La guerra civil fue la gran exterminadora de hábitos y costumbres de la España que arrancaba Cádiz. El ciclón de la contienda lo arrasó todo. Amistades y fratrías literarias, de suyo infirmes, no resistieron la prueba de fuego a que el desgarro del país las sometió.

En las conmemoraciones centenarias de algunos de los primates de la generación del 27 --Lorca, Cernuda, Alberti...-- se ha hecho un silencio de muerte en torno a las fuertes discrepancias y a los ataques inmisericordes que tuvieron como protagonistas a la mayor parte de sus miembros. El autor de Ocnos llegó a provocar por su alineamiento político la condena más severa de sus antiguos maestros en la Universidad Hispalense, Pedro Salinas y Jorge Guillén. En el rico y --literariamente-- delicioso epistolario de estos espíritus gemelos en la visión estética y enfoque de la vida y el arte, las censuras sobre la conducta del sevillano alcanzan, a las veces, un tono acerbo, sobre todo en la pluma del más mesurado de esta eximia pareja, el autor de Cántico. El comportamiento humano e ideológico antes y, en especial, después del exilio inglés y americano de Cernuda se verá sometido, en las misivas de entrambos transterrados en USA, a una radical descalificación moral. Alberti le acompañará también en este juicio, con tonos si cabe más acusados y traspasando, en ocasiones, las fronteras de su cotización poética, infranqueables en el caso del primero. Ligereza invencible, irresponsabilidad congénita y oportunismo táctico siluetearán la figura del impar cantor de la bahía gaditana en las cartas intercambiadas, en su destierro yanqui, por uno de los binomios más egregios de la literatura española, forjados en el clima tolerante y liberal de los comienzos de la pasada centuria.
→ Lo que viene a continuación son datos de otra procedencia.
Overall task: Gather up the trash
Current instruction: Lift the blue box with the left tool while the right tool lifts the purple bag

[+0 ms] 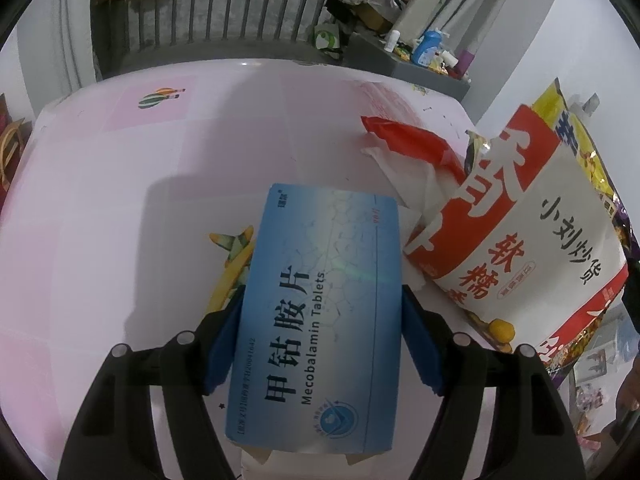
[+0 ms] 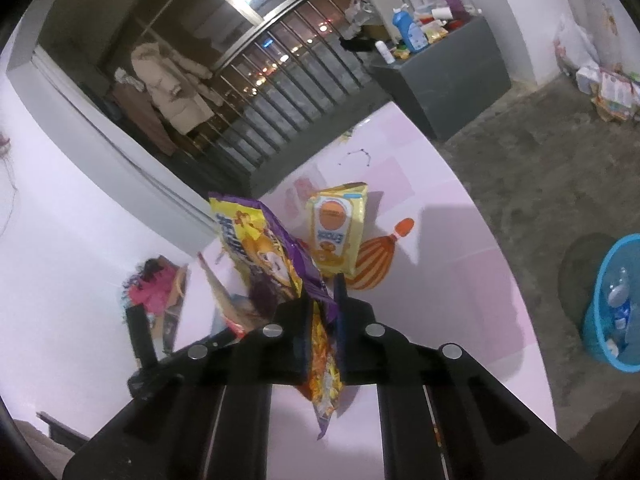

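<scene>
My left gripper is shut on a blue Mecobalamin tablet box and holds it above the pink table. To its right stand a white and red snack bag, a red wrapper and crumpled white tissue. My right gripper is shut on a purple and yellow snack bag and holds it above the table. A small yellow snack packet stands on the table beyond it.
A blue waste basket with bottles in it stands on the concrete floor to the right of the table. A grey cabinet with bottles on top is behind the table. A railing and window lie beyond.
</scene>
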Demonstrator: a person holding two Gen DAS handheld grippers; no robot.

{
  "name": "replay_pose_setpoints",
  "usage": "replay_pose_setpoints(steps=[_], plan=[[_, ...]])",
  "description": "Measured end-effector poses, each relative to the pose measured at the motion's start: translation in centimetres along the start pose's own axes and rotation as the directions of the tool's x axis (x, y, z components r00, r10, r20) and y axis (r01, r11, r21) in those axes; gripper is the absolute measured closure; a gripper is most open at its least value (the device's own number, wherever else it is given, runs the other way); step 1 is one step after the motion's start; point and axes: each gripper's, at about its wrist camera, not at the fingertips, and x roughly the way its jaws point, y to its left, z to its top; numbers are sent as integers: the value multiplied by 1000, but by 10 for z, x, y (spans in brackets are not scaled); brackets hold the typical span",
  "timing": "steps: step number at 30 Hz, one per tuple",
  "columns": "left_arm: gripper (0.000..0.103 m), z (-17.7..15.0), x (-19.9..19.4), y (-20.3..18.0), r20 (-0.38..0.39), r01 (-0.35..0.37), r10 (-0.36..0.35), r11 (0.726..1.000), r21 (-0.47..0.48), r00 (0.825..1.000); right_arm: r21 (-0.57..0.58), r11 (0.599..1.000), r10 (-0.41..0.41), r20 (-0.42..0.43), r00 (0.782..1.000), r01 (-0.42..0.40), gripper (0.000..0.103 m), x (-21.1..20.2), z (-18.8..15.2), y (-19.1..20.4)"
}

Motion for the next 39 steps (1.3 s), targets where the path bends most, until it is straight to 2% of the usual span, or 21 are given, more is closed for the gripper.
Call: replay_pose_setpoints(steps=[12, 21, 31, 39], plan=[[32, 0, -40, 10, 80, 2, 0, 1000, -25, 997, 2, 1000, 20, 54, 998, -20, 97, -13, 3, 3], [32, 7, -79, 2, 166, 22, -20, 1000, -15, 986, -3, 1000, 30, 112, 993, -30, 99, -31, 8, 5], [32, 14, -118, -23, 259, 59, -66, 998, 33, 964, -14, 999, 36, 189, 981, -34, 99, -59, 10, 3], [32, 21, -148, -52, 321, 95, -123, 990, 101, 939, -6, 999, 44, 282, 958, -44, 99, -95, 11, -6]])
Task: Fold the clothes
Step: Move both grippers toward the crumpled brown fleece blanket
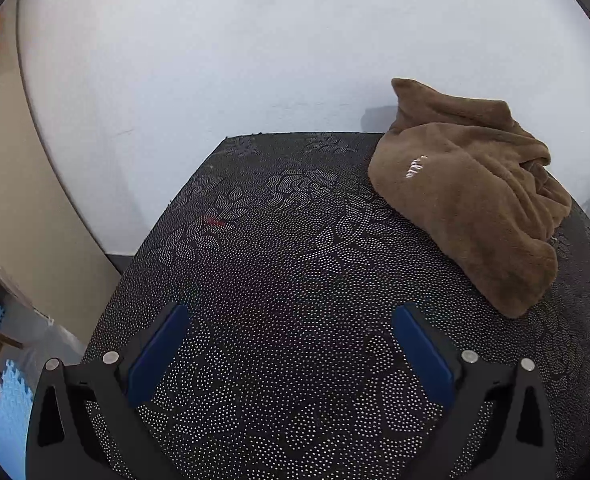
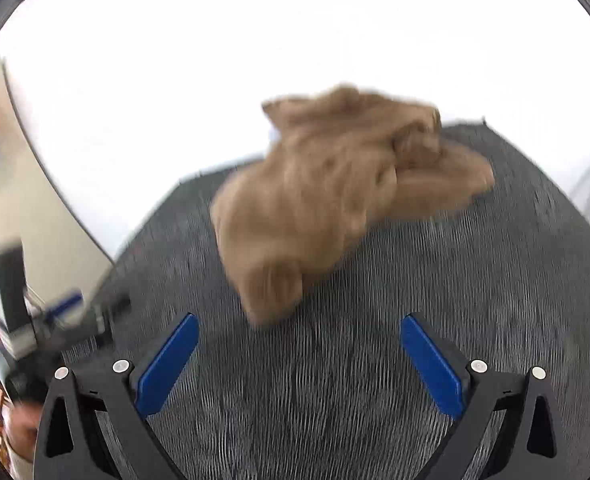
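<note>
A brown fleece garment [image 1: 471,196] lies in a loose, crumpled heap on the far right part of the desk [image 1: 279,280], unfolded, with soft rounded folds bunched at its right side and one thick lobe trailing toward you. Its pile looks plush and matte, and a small patch of pale embroidered lettering shows on its upper face, too small to read. In your right wrist view the same garment [image 2: 335,196] sits straight ahead, past the middle of the desk [image 2: 455,320], smeared by motion blur, so its folds read only as tan streaks. The desk is covered in a black surface patterned with fine white dots in floral swirls, and a plain white wall [image 1: 215,60] stands behind it. Your left tool [image 1: 291,320] hovers over bare desk with its blue-padded fingers spread wide, holding nothing, well apart from the garment. Your right tool [image 2: 299,330] is likewise spread wide and empty, its fingertips near the garment's closest lobe but not touching it. Blue foam floor mats [image 1: 11,400] show at the lower left.
</note>
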The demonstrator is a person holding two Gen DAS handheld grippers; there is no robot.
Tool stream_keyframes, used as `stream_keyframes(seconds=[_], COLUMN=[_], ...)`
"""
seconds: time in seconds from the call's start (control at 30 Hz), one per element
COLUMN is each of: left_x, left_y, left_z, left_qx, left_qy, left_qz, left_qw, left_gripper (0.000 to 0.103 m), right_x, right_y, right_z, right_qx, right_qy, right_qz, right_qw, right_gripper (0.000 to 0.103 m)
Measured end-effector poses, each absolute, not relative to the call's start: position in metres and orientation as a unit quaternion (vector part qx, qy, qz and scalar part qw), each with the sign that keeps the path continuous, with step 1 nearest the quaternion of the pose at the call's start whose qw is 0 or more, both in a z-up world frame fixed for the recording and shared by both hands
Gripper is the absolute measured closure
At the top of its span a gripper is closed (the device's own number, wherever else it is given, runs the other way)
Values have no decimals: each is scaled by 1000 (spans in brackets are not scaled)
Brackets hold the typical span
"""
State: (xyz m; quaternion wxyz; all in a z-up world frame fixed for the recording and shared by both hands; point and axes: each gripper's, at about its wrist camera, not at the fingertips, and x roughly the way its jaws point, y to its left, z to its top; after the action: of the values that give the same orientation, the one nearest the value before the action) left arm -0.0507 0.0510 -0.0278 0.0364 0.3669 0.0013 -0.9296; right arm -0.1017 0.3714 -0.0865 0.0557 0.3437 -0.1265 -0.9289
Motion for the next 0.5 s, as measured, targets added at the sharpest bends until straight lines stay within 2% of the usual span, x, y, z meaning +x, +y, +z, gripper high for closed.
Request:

Naturalmente, ninguno de los dos quedó a salvo de la fustigación personal y artística a manos tanto de Cernuda y Alberti como de varios otros poetas y críticos obligados igualmente a la expatriación en Méjico, Argentina, Chile o Colombia; por no recordar los dardos jupiterinos y viperinos que Juan Ramón dirigiera a entrambos, con particularidad, a Guillén, su antiguo y rendido admirador, al igual que Salinas, en el que la afección y estima iniciales hacia el autor de Platero y yo fueron aún más peraltadas. Las almas tremantes de los dos poetas-catedráticos --invertidos los términos en la pluma juanramoniana...-- se remecieron frente a unas descalificaciones que les parecían dictadas más por los prejuicios políticos y la llamada de la envidia que por principios de pura literatura. En contadas ocasiones, su contrataque --privado y muy excepcionalmente público-- fue ad hominem, pero cuando así ocurriera, la antología del dicterio, tan copiosa en nuestras letras, cobró algunas de sus mejores peizas...

Conocidas, claro, por gran parte de la crítica, ninguna de ellas se ha exhumado en los centenarios suscitadores de estos apuntes. Si ello hubiere respondido al criterio de deslindar al autor de su obra y no empañar así refulgencias y valores estrictamente literarios, tal posición sería desde luego discutible. Mas si, como son actitud y talante arraigados en la sociedad española, habríase debido a la hipocresía de aparentar falsos armonismos y aún más engañosas identidades políticas o ideológicas, su reconvensión será o tendría que ser muy acre.

En último extremo, la democracia se sustenta de la autenticidad y rechaza la opacidad, se amista con la crítica y se distancia del simulacro, se hermana con la verdad y se separa de la manipulación. Frente a más oxígeno ético, convivencia más saludable y fecunda.